The PvdA, once a major party of government in the Netherlands, and GreenLeft are so discredited that they plan to field a combined manifesto and candidates list for the upcoming general election. The SP will run its own slate.
What is happening in the Netherlands is part of an international development. In Spain, the ruling class is returning to its fascistic roots linked to the Franco regime, on the backs of the social democrats and the pseudo-left. The bourgeoisie in Germany too is reviving its fascist traditions and is engaged in an unprecedented military rearmament.

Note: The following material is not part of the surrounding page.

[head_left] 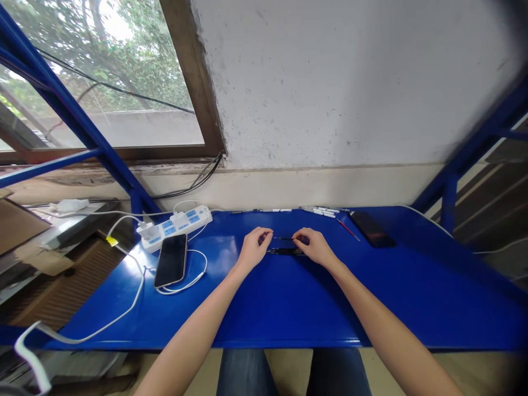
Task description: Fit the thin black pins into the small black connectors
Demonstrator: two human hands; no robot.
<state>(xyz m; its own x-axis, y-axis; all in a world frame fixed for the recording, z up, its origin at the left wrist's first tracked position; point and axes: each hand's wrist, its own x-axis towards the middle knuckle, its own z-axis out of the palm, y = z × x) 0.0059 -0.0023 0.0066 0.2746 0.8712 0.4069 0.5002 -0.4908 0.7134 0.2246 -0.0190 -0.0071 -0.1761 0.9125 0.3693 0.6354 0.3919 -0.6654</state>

In the Netherlands, as in Spain, Germany and around the world, there is broad opposition towards the rising danger of fascism, war and militarism, but those political sentiments find no conscious political expression outside the International Committee of the Fourth International.
The urgent task facing the Dutch working class is the establishment of a section of the ICFI and, based on a socialist perspective, building a movement in the working class across Europe to fight against the growing danger of war, austerity and fascism and its source, the capitalist system.